**Data below:**
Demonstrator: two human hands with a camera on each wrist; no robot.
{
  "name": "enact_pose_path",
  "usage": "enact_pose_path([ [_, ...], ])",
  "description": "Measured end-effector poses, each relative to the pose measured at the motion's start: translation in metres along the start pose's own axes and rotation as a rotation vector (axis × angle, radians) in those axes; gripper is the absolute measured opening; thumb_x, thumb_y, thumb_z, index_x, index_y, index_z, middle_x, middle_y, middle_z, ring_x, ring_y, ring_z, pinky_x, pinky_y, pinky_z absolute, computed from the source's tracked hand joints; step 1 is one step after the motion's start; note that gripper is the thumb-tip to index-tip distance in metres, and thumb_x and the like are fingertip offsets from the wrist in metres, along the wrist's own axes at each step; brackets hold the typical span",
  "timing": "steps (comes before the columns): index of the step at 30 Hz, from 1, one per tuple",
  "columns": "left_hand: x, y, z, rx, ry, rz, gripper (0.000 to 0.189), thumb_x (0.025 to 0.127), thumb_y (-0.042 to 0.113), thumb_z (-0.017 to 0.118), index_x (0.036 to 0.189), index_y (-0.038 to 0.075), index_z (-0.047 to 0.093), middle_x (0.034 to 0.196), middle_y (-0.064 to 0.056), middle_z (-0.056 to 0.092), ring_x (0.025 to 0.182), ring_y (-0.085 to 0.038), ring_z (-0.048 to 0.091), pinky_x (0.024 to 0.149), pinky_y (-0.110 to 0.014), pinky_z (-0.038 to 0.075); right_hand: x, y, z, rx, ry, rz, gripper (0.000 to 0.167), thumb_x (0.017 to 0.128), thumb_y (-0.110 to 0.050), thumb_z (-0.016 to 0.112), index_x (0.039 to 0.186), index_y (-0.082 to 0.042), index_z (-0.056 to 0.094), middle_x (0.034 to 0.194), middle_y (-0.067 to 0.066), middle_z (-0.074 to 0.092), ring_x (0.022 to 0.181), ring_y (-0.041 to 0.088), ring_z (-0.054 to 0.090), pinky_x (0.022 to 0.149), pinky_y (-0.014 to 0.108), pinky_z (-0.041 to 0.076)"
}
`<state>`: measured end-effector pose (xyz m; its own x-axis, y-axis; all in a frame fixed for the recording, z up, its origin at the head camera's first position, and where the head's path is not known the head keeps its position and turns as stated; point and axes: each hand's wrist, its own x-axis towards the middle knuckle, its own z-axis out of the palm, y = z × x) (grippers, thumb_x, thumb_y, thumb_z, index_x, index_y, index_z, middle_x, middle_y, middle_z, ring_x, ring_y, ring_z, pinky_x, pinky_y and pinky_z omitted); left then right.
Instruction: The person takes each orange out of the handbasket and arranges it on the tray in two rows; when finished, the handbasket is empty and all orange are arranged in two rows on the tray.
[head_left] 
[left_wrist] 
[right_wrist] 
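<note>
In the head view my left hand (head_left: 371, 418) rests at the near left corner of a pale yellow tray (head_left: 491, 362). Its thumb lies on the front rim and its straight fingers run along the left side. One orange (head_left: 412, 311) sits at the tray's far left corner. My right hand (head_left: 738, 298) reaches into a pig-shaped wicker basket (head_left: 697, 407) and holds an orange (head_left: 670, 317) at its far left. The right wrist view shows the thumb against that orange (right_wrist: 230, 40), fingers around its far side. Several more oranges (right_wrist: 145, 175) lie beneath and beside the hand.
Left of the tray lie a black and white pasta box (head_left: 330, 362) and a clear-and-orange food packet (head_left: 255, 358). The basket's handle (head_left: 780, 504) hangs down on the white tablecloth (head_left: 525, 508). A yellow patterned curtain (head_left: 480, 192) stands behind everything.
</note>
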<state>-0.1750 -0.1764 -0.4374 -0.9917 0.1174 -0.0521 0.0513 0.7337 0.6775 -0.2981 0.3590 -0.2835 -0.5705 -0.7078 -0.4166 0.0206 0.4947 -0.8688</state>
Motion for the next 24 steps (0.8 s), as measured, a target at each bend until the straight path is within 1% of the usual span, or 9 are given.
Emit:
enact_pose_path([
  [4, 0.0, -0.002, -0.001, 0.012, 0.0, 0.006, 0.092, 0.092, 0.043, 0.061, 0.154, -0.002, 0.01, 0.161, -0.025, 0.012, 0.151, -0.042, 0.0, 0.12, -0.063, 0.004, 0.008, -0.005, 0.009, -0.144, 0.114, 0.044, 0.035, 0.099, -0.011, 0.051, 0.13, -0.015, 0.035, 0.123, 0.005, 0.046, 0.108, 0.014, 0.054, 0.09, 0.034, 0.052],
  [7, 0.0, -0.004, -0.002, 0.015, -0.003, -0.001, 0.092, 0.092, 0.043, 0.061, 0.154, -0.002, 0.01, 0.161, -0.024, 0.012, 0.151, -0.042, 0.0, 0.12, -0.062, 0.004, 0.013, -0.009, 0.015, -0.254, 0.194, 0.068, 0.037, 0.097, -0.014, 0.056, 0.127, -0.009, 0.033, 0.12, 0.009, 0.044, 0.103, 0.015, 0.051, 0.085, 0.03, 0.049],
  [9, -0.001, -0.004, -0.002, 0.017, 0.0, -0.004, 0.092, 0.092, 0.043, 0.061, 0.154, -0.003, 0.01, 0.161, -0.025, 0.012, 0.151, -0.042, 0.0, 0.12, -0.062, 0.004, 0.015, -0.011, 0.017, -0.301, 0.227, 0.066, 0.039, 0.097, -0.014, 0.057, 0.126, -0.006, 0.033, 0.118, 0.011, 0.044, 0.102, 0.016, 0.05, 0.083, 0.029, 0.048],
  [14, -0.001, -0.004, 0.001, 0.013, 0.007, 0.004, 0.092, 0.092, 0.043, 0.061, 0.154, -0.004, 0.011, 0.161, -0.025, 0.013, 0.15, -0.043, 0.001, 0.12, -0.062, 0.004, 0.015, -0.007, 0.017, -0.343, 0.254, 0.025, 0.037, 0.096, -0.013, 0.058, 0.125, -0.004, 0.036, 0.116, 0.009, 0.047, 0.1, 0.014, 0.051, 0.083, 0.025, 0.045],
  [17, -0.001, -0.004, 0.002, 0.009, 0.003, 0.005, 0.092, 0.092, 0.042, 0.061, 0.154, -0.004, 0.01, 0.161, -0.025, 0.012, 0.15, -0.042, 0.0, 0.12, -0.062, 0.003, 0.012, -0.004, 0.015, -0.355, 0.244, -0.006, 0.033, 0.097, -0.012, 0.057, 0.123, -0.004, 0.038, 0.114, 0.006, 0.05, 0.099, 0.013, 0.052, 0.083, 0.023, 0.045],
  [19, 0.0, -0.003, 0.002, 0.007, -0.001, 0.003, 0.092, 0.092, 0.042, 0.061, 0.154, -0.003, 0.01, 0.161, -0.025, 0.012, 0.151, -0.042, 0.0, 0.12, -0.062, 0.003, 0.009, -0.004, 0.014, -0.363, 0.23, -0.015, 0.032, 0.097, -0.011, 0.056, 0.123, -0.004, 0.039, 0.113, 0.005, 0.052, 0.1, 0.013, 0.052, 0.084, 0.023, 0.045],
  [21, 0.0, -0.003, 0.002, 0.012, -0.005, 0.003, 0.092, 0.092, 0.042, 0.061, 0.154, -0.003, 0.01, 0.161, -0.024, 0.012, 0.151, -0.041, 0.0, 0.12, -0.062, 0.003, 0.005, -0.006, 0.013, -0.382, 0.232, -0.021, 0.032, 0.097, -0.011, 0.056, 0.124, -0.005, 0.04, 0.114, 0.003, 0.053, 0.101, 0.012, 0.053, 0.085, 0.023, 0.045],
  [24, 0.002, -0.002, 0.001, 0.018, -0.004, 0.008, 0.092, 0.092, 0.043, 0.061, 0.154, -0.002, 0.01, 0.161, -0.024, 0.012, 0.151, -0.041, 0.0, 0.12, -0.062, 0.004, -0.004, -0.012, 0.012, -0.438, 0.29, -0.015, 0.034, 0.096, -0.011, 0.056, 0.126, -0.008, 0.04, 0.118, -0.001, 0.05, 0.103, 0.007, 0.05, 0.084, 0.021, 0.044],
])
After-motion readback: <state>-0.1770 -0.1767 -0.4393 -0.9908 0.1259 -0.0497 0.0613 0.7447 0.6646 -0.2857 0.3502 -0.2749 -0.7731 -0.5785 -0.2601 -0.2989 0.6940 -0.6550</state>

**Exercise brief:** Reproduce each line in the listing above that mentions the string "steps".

**Result:**
  "timing": "steps (comes before the columns): index of the step at 30 Hz, from 1, one per tuple",
Motion for the next 24 steps (0.8 s), as measured, a target at each bend until the straight path is within 1% of the usual span, or 9 are given.

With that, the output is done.